The Methodist and United Reformed Churches, and the Baptist Union, said the £5bn figure Mr Osborne quoted in his spending review speech wrongly depicted the poorest and most vulnerable in society as thieves.
President of the Methodist Conference, Alison Tomlin, said it was a question of fairness.
“Exaggerating benefit fraud points the finger of blame at the poor” she said. “Let us be clear this recession was not caused by the poor, those on benefits, or even benefit cheats.” (from the BBC)

The Moderator of the United Reformed Church has described her organisation as “concerned” about the cuts. Although. they actually put it a bit more strongly than “concern”.

Mrs Val Morrison, moderator of the General Assembly of the United Reformed Church, warns about the long term effects of yesterday’s comprehensive spending review (CSR) on the UK’s infrastructure. She says: “I worry about the futures of communities across the UK – these cuts could undo years of constructive effort to build community cohesion and tolerance in the UK. And, on an individual level, the stark reality is that most households will be badly affected by the CSR and the ideological shift – from Big State to Big Society – that it represents.”…

…. Addressing the disproportionate impact that the cuts to welfare spending will have on the poor and vulnerable in the UK, Mr Simon Loveitt, public issues spokesperson for the URC, commented: ….. “As Christians we reject the rhetoric which seeks to revive a disciplinary approach to welfare, only concerned with controlling, rather than supporting, individuals; and sees poverty as an issue about personal behaviour and dependency, rather than economic inequality and justice.”

(What a great name that spokesperson has. Don’t you just, etc?)

In your faces, raptard baptists.

Who benefits?

The UK government plans to “overhaul” the benefits system. A scheme to cut the enormous deficit caused by the misbehaviour of the very rich (the banking crisis) by taking from the very poor.

“Some unemployed people say they are better off on benefits than working – leading to accusations that the current system encourages long-term welfare dependency.” (from the BBC

The words “some..people say” are like a big red flag to indicate “we made this up on the spot.

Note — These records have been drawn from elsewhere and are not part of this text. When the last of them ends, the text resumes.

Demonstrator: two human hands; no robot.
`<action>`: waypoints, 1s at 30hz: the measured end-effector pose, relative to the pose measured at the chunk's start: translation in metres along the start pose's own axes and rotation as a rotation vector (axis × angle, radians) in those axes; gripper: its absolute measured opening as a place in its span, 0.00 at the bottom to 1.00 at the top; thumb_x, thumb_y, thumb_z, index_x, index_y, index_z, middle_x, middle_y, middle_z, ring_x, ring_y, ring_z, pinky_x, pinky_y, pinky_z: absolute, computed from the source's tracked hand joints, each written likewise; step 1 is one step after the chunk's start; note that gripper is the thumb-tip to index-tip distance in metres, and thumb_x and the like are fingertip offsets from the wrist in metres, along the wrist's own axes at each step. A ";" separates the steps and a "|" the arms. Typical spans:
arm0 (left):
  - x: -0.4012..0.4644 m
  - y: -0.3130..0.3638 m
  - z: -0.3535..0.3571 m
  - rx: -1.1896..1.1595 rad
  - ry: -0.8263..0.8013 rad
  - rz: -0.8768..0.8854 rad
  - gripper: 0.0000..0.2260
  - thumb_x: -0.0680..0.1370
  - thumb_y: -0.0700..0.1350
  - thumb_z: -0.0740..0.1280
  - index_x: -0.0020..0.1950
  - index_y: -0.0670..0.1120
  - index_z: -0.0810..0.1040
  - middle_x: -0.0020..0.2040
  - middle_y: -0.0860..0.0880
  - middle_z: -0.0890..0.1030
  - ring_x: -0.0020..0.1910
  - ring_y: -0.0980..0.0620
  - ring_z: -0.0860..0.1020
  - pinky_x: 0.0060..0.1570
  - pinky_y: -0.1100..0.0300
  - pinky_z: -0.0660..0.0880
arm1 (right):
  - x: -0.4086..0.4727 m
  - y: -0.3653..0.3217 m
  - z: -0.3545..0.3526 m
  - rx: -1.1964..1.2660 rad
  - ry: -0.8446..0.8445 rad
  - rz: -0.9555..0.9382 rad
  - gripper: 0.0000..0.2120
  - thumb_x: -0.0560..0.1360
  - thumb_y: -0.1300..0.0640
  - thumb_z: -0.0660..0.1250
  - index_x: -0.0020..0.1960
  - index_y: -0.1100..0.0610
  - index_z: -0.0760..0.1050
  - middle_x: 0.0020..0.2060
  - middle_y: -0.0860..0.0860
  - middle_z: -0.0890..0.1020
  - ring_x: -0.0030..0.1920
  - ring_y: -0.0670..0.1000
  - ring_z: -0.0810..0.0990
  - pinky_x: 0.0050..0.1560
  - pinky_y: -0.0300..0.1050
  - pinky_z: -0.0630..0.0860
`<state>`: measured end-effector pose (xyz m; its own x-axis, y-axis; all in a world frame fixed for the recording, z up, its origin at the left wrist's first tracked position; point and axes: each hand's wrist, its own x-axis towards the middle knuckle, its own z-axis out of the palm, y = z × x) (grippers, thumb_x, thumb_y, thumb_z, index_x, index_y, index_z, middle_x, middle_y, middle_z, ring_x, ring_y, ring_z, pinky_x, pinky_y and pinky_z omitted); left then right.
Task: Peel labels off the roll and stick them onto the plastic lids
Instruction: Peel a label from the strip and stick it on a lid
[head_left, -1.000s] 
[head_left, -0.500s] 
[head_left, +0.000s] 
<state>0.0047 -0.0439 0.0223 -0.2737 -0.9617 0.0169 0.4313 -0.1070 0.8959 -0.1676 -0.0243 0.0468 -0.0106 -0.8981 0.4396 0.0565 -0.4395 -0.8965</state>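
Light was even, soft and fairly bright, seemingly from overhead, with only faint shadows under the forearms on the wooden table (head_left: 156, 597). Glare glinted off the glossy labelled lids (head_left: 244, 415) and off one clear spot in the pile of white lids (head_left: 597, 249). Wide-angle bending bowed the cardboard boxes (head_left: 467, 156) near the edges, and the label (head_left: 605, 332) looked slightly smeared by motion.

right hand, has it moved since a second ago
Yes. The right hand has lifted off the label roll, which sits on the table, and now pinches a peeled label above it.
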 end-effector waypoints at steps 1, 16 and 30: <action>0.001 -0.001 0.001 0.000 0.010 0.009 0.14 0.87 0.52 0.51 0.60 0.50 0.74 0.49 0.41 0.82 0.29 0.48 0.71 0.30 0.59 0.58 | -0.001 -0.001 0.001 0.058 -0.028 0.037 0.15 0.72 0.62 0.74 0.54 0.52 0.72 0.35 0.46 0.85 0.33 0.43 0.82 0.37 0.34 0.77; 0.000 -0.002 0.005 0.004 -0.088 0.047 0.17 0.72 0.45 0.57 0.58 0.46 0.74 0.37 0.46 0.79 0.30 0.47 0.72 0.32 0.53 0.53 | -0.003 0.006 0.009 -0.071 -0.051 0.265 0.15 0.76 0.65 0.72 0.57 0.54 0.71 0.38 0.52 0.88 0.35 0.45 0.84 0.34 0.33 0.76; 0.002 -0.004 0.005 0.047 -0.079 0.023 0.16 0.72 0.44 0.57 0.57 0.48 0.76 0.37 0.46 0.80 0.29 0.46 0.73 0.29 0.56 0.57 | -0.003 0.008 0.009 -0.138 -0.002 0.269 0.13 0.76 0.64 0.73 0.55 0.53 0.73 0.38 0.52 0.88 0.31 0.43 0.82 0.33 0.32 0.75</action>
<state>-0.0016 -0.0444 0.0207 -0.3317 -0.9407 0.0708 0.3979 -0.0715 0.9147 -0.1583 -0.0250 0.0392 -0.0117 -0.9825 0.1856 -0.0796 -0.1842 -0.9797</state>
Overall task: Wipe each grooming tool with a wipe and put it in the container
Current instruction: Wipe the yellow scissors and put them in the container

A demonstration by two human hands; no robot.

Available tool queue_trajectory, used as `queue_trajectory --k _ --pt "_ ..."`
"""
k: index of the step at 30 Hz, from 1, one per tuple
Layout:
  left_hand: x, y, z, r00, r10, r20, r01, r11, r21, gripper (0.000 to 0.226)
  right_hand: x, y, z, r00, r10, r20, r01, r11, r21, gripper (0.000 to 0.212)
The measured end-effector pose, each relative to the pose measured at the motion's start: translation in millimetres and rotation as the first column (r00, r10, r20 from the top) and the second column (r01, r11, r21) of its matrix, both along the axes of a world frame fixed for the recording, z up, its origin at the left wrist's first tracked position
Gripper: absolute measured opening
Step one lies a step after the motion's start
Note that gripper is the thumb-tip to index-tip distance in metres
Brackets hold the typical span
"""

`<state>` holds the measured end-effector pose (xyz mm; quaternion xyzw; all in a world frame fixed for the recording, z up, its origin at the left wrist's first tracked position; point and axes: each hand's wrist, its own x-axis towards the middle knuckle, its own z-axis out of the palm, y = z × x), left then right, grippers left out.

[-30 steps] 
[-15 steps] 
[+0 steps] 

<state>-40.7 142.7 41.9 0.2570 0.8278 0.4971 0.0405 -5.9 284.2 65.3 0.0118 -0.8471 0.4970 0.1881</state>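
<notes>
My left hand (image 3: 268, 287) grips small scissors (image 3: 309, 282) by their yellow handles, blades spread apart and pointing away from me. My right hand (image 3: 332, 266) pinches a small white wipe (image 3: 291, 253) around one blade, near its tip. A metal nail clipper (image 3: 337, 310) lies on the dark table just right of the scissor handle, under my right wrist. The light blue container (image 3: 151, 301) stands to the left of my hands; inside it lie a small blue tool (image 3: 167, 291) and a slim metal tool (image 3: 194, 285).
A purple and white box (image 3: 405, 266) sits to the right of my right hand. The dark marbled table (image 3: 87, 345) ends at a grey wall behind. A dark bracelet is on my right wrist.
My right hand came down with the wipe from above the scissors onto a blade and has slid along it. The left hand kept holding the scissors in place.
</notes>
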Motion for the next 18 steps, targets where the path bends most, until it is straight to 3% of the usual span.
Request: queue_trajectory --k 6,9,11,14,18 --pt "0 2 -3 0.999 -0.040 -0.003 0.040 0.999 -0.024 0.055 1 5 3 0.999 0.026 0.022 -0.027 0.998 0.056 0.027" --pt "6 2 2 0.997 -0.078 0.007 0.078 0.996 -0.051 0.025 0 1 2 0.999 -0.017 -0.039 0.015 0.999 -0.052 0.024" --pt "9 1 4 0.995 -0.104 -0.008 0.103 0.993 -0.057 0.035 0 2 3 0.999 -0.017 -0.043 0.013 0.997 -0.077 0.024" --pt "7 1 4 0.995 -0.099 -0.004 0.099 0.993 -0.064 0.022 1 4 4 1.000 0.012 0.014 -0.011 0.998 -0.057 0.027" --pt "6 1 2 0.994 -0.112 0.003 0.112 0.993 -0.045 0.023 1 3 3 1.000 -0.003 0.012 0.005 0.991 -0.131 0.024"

However, I’m going to take this at face value and pretend – purely for the sake of argument – that there are a fair number of people who are better off on benefits and who aren’t too physically or mentally ill to work. (These must be people who can magically pay for food, heat, light, water, fares, cleaning products, household goods and clothes from less money than the average City worker spends on an evening out and a few lattes.)

There are however many millions more people who are desperate to stay in work or to find work. Any alleged “recovery” will be sustained only until the full force of the threatened October cuts. The cuts will mean that workers from both the public and private sectors will massively increase the numbers of the unemployed.

Precisely the time when you’d think that a government stick to force the unwilling into work was least necessary. Not to mention, reducing the number of taxpayers by converting them to benefit recipients seems to be exactly opposite to the actions of a government that plans to cut its debt.

So, who would benefit by forcing the unemployed to seek work – thus making sure that there are EVEN more people fighting for every job?

I can’t see any sane answer to this. The immediate answer would seem to be “employers,” who will be able to force down wages. But, at the moment, even this doesn’t make sense. We barely produce anything in the UK. All goods and services that can be produced by cheap labour are already produced by cheap labour abroad.

UK business generally now expects to make its profits, not by producing and selling goods but by brokering foreign-made goods and services to the UK population. Which depends on there being a critical mass of the UK population with disposable income.

Despite the bullshit emanating from the government and the media, welfare benefits barely cover frugal heat, light and food. Replacing a winter coat constitutes a major drama. There’s precious little left to put toward a Bang and Olufsen home cinema or an i-Pod.

In fact, there’s bugger all left for any retail spending. Which must be a major issue for a country which has long been acting as if building massive new retail outlets constitutes a sustainable development strategy.

Even the financial sector – pandered to for twenty-odd years – will be hard pushed to get blood from a few million stones. Although the appearance of tv ads offering loans of derisory sums at rates of interest so high that you assume they’ve got the decimal point wrong (2,265% APR, ffs) suggests it’s going to have a bloody good try.

So English capital as a whole isn’t going to benefit by massive job cuts. It goes without saying that workers aren’t going to benefit. And, no matter how much I try to bend my head round this, I can’t see any rational way to see hammering the longterm unemployed as anything but a true anti-solution.